> _EXERCISE DETAILS_:
For this item, repeat the material exactly while omitting its pictures.

Start of AVAILABLE DATA

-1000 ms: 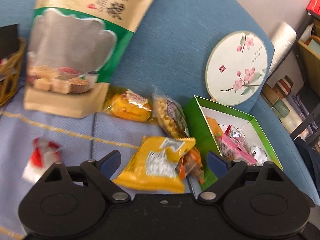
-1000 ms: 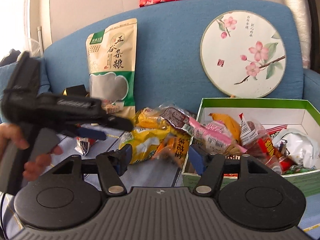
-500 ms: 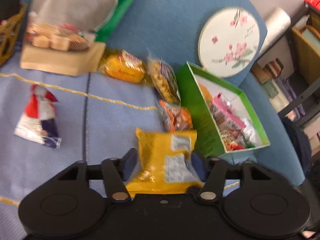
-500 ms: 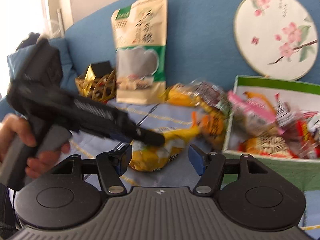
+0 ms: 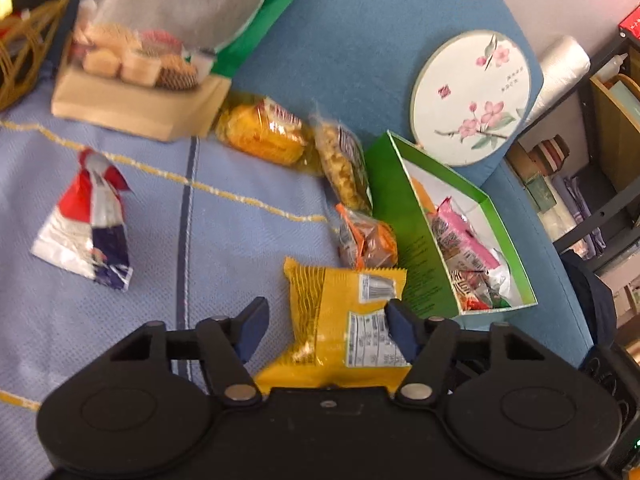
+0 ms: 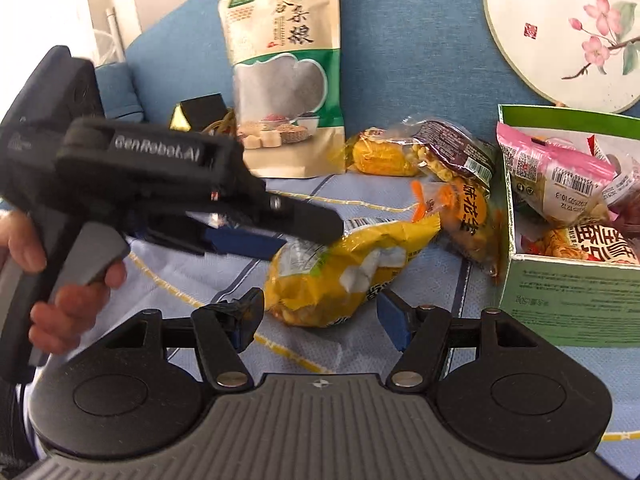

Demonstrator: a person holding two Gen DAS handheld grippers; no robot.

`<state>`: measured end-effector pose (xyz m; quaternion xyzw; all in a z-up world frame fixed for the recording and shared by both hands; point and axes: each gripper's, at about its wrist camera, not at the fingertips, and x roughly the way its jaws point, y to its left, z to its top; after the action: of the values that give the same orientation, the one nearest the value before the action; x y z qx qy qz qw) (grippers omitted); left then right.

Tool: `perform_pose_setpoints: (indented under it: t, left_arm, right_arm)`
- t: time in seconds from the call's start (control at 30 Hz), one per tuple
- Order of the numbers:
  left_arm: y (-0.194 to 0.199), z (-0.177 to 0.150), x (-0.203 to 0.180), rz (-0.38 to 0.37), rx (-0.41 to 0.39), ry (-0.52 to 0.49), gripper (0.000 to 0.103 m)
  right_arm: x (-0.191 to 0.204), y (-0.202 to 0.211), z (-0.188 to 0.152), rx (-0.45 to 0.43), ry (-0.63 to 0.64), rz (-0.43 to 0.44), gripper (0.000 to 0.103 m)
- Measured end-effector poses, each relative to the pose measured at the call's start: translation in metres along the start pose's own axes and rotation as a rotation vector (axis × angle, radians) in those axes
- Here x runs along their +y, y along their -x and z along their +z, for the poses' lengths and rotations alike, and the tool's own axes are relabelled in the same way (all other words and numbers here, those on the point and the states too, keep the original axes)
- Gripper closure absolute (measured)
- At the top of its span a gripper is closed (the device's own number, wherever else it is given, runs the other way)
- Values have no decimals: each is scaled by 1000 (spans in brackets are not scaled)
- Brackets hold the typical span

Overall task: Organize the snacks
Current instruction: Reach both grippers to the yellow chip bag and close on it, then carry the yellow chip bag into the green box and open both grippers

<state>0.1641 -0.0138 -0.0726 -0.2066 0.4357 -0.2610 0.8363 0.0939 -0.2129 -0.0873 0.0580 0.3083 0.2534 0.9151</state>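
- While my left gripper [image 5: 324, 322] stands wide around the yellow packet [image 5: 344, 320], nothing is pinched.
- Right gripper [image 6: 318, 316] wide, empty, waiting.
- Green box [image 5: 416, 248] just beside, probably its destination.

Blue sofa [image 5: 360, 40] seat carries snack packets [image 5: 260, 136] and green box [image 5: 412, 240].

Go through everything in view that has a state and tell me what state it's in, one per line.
Left hand-held gripper: open, fingers either side of the yellow snack packet.
Right hand-held gripper: open, holding nothing.
Yellow snack packet: sealed, lying on the sofa.
Green box: open, part filled with snacks.
Grain pouch: upright against the backrest.
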Motion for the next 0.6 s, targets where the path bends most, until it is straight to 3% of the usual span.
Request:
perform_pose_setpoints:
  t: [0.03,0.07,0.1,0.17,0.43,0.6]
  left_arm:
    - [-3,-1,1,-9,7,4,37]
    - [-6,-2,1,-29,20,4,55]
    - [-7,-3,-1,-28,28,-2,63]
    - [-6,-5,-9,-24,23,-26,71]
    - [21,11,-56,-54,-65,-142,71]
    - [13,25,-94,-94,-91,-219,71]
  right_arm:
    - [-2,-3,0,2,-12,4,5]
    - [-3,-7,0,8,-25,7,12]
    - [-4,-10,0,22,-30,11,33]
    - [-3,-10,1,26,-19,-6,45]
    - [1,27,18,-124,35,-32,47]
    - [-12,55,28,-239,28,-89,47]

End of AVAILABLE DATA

> _WRITTEN SOLUTION_:
-1000 ms: 
-1000 ms: 
-500 ms: 
-500 ms: 
+0 ms: 
+0 ms: 

Demonstrator: a person holding two Gen DAS handheld grippers; no robot.

`<state>`: measured end-effector pose (xyz m; quaternion xyzw; all in a z-up world frame fixed for the recording and shared by both hands; point and axes: each gripper's, at about its wrist camera, not at the fingertips, and x roughly the way its jaws point, y to its left, z to its top; after the action: of the values that give the same orientation, the one nearest the value before the action; x y z qx qy qz qw) (grippers omitted); left then right.

Tool: `perform_pose_setpoints: (indented under it: t, left_arm, right_arm)`
- t: time in seconds from the call's start (control at 30 Hz), one per tuple
- Order of the numbers:
  left_arm: y (-0.194 to 0.199), z (-0.177 to 0.150), x (-0.203 to 0.180), rz (-0.38 to 0.37), rx (-0.41 to 0.39), ry (-0.52 to 0.49), gripper (0.000 to 0.103 m)
  right_arm: x (-0.191 to 0.204), y (-0.202 to 0.211), z (-0.188 to 0.152), rx (-0.45 to 0.43), ry (-0.63 to 0.64), rz (-0.43 to 0.44), gripper (0.000 to 0.103 m)
- Measured end-effector poses, each relative to the pose measured at the call's start: translation in metres along the start pose's own axes and rotation as a rotation vector (axis × angle, radians) in those axes
- Here x runs along their +y, y along their -x and z along their +z, for the poses' lengths and rotations alike, and the tool's own axes are relabelled in the same way (all other words and numbers here, those on the point and the states too, keep the original axes)
- Gripper closure absolute (measured)
- At the top of its span a gripper is closed (the device's own number, wherever else it is given, runs the other way)
- Values have no decimals: each is scaled by 1000 (spans in brackets are not scaled)
- Brackets hold the typical span

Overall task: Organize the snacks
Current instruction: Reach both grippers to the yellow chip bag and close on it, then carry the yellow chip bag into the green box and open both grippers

<state>0.1641 -0.0138 -0.0726 -0.2066 0.4357 -0.2610 0.8363 0.0939 -0.2129 -0.0873 0.0580 0.3083 0.2534 0.9151</state>
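- While my left gripper [image 5: 324, 322] stands wide around the yellow packet [image 5: 344, 320], nothing is pinched.
- Right gripper [image 6: 318, 316] wide, empty, waiting.
- Green box [image 5: 416, 248] just beside, probably its destination.

Blue sofa [image 5: 360, 40] seat carries snack packets [image 5: 260, 136] and green box [image 5: 412, 240].

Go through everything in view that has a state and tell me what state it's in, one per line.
Left hand-held gripper: open, fingers either side of the yellow snack packet.
Right hand-held gripper: open, holding nothing.
Yellow snack packet: sealed, lying on the sofa.
Green box: open, part filled with snacks.
Grain pouch: upright against the backrest.
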Motion for the next 0.6 s, targets where the path bends most, until it is straight to 3% of the usual span.
Request:
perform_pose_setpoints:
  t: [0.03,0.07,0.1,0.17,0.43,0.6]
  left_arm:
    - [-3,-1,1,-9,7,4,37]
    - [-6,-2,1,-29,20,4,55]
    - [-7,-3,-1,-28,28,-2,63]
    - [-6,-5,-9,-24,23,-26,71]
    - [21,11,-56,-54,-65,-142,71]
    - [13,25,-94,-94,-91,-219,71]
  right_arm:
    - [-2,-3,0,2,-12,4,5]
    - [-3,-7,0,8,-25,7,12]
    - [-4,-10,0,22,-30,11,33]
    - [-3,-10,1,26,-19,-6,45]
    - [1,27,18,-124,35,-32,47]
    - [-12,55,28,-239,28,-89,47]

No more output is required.